Henry Ward Beecher Douglas (February 2, 1873 – April 6, 1944) was a businessman and politician in Alberta, Canada. He served as an alderman on the Edmonton City Council from 1912 until 1913.

==Early life==

Douglas was born in Kemptville, Ontario on February 2, 1873. His family moved to Manitoba when he was a child, as his father was a pioneer missionary. He was educated in public schools in Winnipeg before studying classics at Manitoba College. He graduated with honours in 1898, whereupon he partnered with W. W. Miller to open a book and stationery business in Portage-la-Prairie. In 1902 he came to Edmonton and continued his business, incorporating as The Douglas Company Limited in 1905 (the company later changed its name to Douglas Printing Co. Ltd.).

==Politics==

Douglas first sought political office in Edmonton's February 1912 municipal election, when he was elected to Edmonton City Council on the strength of first-place finish in an eighteen candidate field.

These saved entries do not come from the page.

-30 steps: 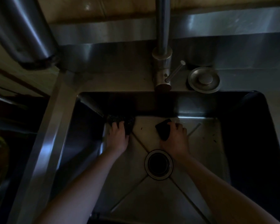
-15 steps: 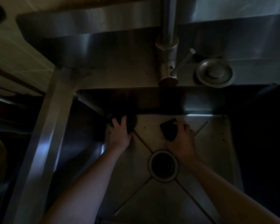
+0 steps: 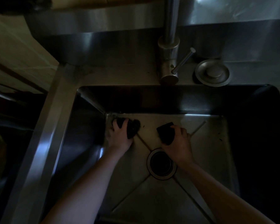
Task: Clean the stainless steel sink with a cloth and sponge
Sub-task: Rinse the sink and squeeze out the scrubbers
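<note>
tbh with the left hand (image 3: 120, 137) keeping its fingers curled round the bunched cloth (image 3: 133, 126) in the sink (image 3: 53, 131)'s far-left corner and the right hand (image 3: 179, 143) gripping the sponge (image 3: 166, 132) just past the open drain (image 3: 162, 164), I'd bet those dark specks (image 3: 220, 139) on the right get missed in this gloom.

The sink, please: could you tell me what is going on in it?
A person is cleaning the stainless steel sink with both hands. The left hand grips a dark crumpled cloth near the back-left corner, and the right hand holds a dark sponge on the floor just behind the drain. A few dark specks show on the floor's right side.
</note>
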`<state>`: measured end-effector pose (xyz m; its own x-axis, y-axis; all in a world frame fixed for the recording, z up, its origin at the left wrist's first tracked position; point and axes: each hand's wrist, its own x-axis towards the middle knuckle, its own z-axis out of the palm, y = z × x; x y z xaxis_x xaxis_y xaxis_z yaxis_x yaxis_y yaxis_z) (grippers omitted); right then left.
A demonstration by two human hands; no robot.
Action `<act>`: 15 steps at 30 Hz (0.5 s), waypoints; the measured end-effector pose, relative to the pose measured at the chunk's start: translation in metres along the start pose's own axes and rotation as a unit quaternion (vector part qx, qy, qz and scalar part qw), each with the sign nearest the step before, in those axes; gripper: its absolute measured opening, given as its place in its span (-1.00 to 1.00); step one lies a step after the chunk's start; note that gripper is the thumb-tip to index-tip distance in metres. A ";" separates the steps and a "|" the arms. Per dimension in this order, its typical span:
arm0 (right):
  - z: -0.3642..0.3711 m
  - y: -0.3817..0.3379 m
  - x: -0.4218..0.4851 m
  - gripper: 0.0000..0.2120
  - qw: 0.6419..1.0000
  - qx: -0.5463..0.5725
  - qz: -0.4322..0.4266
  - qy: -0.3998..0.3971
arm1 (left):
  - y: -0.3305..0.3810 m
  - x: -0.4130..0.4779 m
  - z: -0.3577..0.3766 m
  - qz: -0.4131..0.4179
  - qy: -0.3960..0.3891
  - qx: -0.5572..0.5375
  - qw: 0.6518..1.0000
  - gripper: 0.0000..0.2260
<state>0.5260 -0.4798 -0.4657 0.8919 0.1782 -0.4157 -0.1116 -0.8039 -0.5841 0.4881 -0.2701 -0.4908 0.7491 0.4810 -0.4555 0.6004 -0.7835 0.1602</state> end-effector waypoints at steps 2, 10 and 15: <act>0.001 0.002 -0.001 -0.28 1.000 0.001 0.006 -0.002 | 0.000 0.002 0.001 0.000 -0.019 -0.027 0.999 -0.28; 0.005 0.009 0.001 -0.27 1.000 0.001 0.013 0.004 | 0.004 0.004 0.001 0.014 -0.005 -0.020 1.000 -0.33; -0.002 0.006 0.001 -0.26 1.000 0.011 0.016 0.000 | 0.003 -0.005 -0.005 0.021 0.002 -0.042 0.999 -0.32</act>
<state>0.5269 -0.4860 -0.4680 0.8878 0.1517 -0.4345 -0.1508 -0.7961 -0.5861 0.4875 -0.2727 -0.4838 0.7753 0.4495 -0.4436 0.5893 -0.7675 0.2523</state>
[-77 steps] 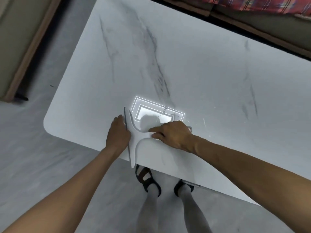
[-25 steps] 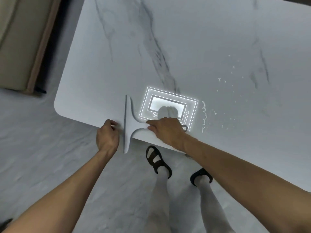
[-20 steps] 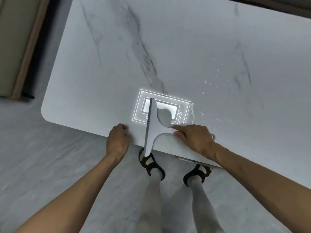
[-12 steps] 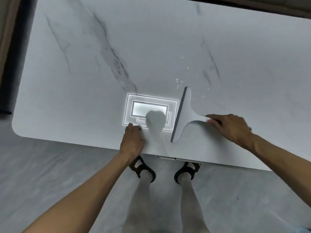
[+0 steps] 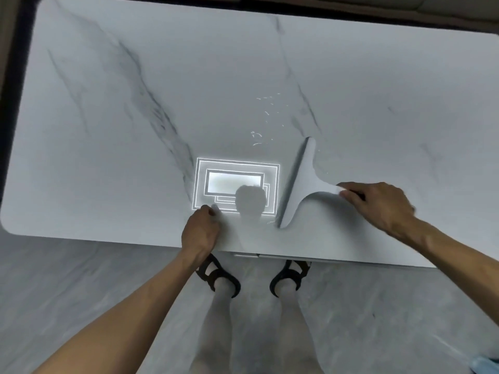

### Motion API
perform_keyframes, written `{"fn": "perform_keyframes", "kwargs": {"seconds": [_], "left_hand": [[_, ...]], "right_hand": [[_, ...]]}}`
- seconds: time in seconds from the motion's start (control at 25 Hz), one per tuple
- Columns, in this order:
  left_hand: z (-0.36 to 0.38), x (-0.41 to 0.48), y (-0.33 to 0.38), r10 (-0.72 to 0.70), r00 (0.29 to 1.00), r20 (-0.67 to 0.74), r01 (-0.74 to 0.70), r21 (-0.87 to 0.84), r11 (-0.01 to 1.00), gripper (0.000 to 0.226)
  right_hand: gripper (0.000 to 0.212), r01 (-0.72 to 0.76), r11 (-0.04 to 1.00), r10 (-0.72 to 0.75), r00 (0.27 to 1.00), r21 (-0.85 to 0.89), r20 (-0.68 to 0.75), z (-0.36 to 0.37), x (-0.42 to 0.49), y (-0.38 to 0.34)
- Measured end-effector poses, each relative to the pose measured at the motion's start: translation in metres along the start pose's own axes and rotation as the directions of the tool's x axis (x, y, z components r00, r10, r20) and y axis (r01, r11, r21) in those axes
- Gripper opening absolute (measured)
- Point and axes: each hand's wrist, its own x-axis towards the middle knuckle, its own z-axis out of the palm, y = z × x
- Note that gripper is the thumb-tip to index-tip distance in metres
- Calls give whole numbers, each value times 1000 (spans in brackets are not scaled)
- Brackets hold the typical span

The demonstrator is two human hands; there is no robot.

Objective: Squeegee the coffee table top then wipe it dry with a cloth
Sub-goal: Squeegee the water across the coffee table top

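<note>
The white marble coffee table top (image 5: pixel 135 171) fills the upper part of the view. A white T-shaped squeegee (image 5: pixel 299 182) lies with its blade on the top near the front edge, blade running near to far. My right hand (image 5: pixel 378 206) grips its handle at the right. My left hand (image 5: pixel 199 233) rests on the table's front edge, fingers curled down, holding nothing. Small water drops (image 5: pixel 264 120) glint on the top beyond the blade. No cloth is in view.
A bright ceiling-light reflection (image 5: pixel 235 184) with my head's shadow sits between the hands. My two feet in black sandals (image 5: pixel 218 276) stand on the grey floor (image 5: pixel 81 292) right against the front edge. Dark furniture (image 5: pixel 405 14) borders the far side.
My right hand has drawn the squeegee from the table's left end rightwards along the front edge. My left hand followed along the edge. The view shifted right too.
</note>
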Motion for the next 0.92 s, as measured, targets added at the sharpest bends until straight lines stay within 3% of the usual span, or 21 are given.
{"fn": "perform_keyframes", "kwargs": {"seconds": [0.08,0.2,0.36,0.48,0.64,0.76,0.84,0.92], "left_hand": [[-2,-2,-5,-72,997,-30,70,-64,996,31],[-2,-8,-18,-160,986,-36,153,-153,976,38],[6,-14,-21,-169,985,-40,158,-189,969,32],[19,-16,-12,-117,992,-56,108,-147,983,19],[37,-30,23,41,999,-3,-41,-10,999,61],[57,-31,56,156,987,28,-157,63,986,67],[68,-30,73,141,986,89,-149,82,985,68],[74,-28,92,45,988,150,-54,54,997,73]], "right_hand": [[38,162,986,-160,984,-27,73,15,-5,-38],[39,449,893,-437,877,-16,197,63,-11,-105],[36,577,817,-551,780,2,297,110,-10,-153],[36,575,818,-551,792,-21,263,111,-4,-120],[36,473,879,-443,858,-62,262,80,-1,-25],[35,347,931,-315,920,-114,232,49,2,49],[35,264,951,-232,953,-159,194,28,6,89],[35,219,953,-193,971,-211,139,2,6,122]]}}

He did not run for re-election at the conclusion of his term in December 1913.

In the 1915 election, Douglas was elected as a public school trustee after a third-place finish out of nine candidates. He was re-elected in 1917, when he topped the field of seven candidates. However, in the 1919 election, the Labour Party ran a full slate of candidates for the first time, and swept the school board elections. Douglas, running as an independent (as were all of the other non-Labour candidates) finished sixth of eight candidates and was defeated. He did not re-enter public life thereafter.

==Private life and death==

Douglas was active with the Masons, the Kiwanis Club, the Edmonton Board of Trade, the Presbyterian Church, and the Liberals. He died April 6, 1944.